*TASK OBJECTIVE:* Repeat the listing below in full, exactly.

**** COLLECTED DATA

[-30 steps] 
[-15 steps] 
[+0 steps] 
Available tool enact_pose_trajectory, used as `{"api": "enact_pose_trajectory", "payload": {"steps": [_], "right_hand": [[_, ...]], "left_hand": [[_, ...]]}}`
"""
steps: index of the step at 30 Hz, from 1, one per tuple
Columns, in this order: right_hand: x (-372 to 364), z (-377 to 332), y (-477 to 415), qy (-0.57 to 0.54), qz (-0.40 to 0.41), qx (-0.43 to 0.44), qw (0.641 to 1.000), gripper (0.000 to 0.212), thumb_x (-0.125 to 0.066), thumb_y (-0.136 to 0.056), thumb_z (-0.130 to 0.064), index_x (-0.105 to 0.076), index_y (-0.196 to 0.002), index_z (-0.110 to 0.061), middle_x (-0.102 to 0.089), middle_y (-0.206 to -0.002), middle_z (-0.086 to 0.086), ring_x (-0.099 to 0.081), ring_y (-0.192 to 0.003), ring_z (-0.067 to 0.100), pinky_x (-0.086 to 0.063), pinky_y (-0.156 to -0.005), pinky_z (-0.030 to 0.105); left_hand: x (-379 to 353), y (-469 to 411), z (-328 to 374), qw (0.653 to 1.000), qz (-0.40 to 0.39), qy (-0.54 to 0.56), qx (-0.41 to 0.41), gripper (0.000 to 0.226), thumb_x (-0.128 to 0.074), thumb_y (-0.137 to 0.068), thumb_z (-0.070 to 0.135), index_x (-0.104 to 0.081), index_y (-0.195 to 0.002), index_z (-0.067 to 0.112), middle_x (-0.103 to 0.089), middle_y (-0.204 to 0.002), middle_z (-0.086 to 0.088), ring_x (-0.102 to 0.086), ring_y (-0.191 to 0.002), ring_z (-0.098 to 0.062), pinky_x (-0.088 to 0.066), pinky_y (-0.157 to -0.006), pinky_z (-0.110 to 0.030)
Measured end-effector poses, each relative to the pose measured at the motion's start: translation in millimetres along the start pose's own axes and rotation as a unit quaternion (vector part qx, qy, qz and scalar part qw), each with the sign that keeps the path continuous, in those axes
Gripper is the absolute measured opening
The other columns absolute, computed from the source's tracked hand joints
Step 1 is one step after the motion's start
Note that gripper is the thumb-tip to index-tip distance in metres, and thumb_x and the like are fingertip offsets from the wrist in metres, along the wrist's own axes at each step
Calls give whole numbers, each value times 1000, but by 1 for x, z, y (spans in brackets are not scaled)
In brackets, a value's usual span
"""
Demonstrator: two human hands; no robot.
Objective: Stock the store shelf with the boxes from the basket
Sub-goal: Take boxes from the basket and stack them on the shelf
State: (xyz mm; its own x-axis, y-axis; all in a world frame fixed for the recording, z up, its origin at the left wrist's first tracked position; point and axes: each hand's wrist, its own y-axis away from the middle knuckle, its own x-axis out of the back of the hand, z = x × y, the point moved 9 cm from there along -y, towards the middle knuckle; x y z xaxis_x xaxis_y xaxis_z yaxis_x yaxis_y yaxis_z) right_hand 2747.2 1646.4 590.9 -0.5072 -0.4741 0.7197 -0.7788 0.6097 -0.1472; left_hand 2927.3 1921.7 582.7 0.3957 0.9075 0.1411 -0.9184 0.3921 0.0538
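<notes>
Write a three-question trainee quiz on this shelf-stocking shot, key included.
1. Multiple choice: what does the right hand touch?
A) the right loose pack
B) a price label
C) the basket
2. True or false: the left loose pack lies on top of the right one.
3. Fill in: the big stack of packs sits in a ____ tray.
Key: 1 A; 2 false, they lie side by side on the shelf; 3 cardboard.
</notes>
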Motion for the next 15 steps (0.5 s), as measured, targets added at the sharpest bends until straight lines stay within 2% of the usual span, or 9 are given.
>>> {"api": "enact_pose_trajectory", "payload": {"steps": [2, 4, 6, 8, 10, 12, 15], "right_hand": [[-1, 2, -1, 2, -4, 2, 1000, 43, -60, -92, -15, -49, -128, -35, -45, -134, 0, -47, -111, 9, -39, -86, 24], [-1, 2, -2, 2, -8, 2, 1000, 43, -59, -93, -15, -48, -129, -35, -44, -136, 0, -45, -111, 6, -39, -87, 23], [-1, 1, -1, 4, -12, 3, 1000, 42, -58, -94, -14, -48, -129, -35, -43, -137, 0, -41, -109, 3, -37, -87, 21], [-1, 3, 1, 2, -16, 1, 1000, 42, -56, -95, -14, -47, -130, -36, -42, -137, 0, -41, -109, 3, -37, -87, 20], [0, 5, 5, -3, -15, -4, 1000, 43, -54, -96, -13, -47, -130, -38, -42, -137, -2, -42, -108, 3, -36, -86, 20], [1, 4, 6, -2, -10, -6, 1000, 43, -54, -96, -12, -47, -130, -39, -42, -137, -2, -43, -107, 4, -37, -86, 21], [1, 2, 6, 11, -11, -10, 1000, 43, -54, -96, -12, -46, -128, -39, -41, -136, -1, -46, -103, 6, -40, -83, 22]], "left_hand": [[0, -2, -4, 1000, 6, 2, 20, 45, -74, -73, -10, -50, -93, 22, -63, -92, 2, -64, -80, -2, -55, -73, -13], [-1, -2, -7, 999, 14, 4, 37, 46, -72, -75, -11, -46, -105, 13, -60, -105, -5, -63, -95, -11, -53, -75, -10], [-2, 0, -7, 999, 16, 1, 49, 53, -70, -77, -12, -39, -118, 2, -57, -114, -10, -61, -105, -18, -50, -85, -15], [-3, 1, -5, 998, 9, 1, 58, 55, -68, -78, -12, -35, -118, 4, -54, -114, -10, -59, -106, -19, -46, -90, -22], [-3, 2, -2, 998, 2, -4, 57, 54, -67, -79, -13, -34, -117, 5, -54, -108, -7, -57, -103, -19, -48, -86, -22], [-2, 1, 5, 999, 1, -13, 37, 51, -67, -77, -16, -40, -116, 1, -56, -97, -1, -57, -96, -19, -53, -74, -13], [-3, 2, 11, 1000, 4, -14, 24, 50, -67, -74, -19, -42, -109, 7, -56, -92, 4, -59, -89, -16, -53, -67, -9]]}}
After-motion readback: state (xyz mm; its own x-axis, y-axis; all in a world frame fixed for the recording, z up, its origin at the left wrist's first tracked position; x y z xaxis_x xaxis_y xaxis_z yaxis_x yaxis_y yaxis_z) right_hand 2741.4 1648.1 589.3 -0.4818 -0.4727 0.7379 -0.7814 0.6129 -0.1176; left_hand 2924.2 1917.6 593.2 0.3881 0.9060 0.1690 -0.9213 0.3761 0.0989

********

*WRITTEN SOLUTION:*
[-30 steps] 
[-15 steps] 
[+0 steps] 
Available tool enact_pose_trajectory, used as `{"api": "enact_pose_trajectory", "payload": {"steps": [_], "right_hand": [[_, ...]], "left_hand": [[_, ...]]}}`
"""
steps: index of the step at 30 Hz, from 1, one per tuple
Columns, in this order: right_hand: x (-372 to 364), z (-377 to 332), y (-477 to 415), qy (-0.57 to 0.54), qz (-0.40 to 0.41), qx (-0.43 to 0.44), qw (0.641 to 1.000), gripper (0.000 to 0.212), thumb_x (-0.125 to 0.066), thumb_y (-0.136 to 0.056), thumb_z (-0.130 to 0.064), index_x (-0.105 to 0.076), index_y (-0.196 to 0.002), index_z (-0.110 to 0.061), middle_x (-0.102 to 0.089), middle_y (-0.206 to -0.002), middle_z (-0.086 to 0.086), ring_x (-0.099 to 0.081), ring_y (-0.192 to 0.003), ring_z (-0.067 to 0.100), pinky_x (-0.086 to 0.063), pinky_y (-0.156 to -0.005), pinky_z (-0.030 to 0.105); left_hand: x (-379 to 353), y (-469 to 411), z (-328 to 374), qw (0.653 to 1.000), qz (-0.40 to 0.39), qy (-0.54 to 0.56), qx (-0.41 to 0.41), gripper (0.000 to 0.226), thumb_x (-0.128 to 0.074), thumb_y (-0.137 to 0.068), thumb_z (-0.070 to 0.135), index_x (-0.104 to 0.081), index_y (-0.195 to 0.002), index_z (-0.067 to 0.112), middle_x (-0.103 to 0.089), middle_y (-0.204 to 0.002), middle_z (-0.086 to 0.088), ring_x (-0.102 to 0.086), ring_y (-0.191 to 0.002), ring_z (-0.098 to 0.062), pinky_x (-0.088 to 0.066), pinky_y (-0.157 to -0.006), pinky_z (-0.110 to 0.030)
Measured end-effector poses, each relative to the pose measured at the motion's start: translation in millimetres along the start pose's own axes and rotation as a unit quaternion (vector part qx, qy, qz and scalar part qw), each with the sign that keeps the path continuous, in those axes
Gripper is the absolute measured opening
The other columns absolute, computed from the source's tracked hand joints
Step 1 is one step after the motion's start
Note that gripper is the thumb-tip to index-tip distance in metres, and thumb_x and the like are fingertip offsets from the wrist in metres, along the wrist's own axes at each step
Calls give whole numbers, each value times 1000, but by 1 for x, z, y (spans in brackets are not scaled)
In brackets, a value's usual span
"""
Demonstrator: two human hands; no robot.
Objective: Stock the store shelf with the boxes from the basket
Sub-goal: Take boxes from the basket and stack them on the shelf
State: (xyz mm; its own x-axis, y-axis; all in a world frame fixed for the recording, z up, its origin at the left wrist's first tracked position; point and axes: each hand's wrist, its own y-axis away from the middle knuckle, its own x-axis out of the back of the hand, z = x × y, the point moved 9 cm from there along -y, towards the middle knuckle; x y z xaxis_x xaxis_y xaxis_z yaxis_x yaxis_y yaxis_z) right_hand 2747.2 1646.4 590.9 -0.5072 -0.4741 0.7197 -0.7788 0.6097 -0.1472; left_hand 2927.3 1921.7 582.7 0.3957 0.9075 0.1411 -0.9184 0.3921 0.0538
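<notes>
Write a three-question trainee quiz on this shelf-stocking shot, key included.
1. Multiple choice: what does the right hand touch?
A) the right loose pack
B) a price label
C) the basket
2. True or false: the left loose pack lies on top of the right one.
3. Fill in: the big stack of packs sits in a ____ tray.
Key: 1 A; 2 false, they lie side by side on the shelf; 3 cardboard.
</notes>
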Motion for the next 15 steps (0.5 s), as measured, targets added at the sharpest bends until straight lines stay within 2% of the usual span, or 9 are given.
>>> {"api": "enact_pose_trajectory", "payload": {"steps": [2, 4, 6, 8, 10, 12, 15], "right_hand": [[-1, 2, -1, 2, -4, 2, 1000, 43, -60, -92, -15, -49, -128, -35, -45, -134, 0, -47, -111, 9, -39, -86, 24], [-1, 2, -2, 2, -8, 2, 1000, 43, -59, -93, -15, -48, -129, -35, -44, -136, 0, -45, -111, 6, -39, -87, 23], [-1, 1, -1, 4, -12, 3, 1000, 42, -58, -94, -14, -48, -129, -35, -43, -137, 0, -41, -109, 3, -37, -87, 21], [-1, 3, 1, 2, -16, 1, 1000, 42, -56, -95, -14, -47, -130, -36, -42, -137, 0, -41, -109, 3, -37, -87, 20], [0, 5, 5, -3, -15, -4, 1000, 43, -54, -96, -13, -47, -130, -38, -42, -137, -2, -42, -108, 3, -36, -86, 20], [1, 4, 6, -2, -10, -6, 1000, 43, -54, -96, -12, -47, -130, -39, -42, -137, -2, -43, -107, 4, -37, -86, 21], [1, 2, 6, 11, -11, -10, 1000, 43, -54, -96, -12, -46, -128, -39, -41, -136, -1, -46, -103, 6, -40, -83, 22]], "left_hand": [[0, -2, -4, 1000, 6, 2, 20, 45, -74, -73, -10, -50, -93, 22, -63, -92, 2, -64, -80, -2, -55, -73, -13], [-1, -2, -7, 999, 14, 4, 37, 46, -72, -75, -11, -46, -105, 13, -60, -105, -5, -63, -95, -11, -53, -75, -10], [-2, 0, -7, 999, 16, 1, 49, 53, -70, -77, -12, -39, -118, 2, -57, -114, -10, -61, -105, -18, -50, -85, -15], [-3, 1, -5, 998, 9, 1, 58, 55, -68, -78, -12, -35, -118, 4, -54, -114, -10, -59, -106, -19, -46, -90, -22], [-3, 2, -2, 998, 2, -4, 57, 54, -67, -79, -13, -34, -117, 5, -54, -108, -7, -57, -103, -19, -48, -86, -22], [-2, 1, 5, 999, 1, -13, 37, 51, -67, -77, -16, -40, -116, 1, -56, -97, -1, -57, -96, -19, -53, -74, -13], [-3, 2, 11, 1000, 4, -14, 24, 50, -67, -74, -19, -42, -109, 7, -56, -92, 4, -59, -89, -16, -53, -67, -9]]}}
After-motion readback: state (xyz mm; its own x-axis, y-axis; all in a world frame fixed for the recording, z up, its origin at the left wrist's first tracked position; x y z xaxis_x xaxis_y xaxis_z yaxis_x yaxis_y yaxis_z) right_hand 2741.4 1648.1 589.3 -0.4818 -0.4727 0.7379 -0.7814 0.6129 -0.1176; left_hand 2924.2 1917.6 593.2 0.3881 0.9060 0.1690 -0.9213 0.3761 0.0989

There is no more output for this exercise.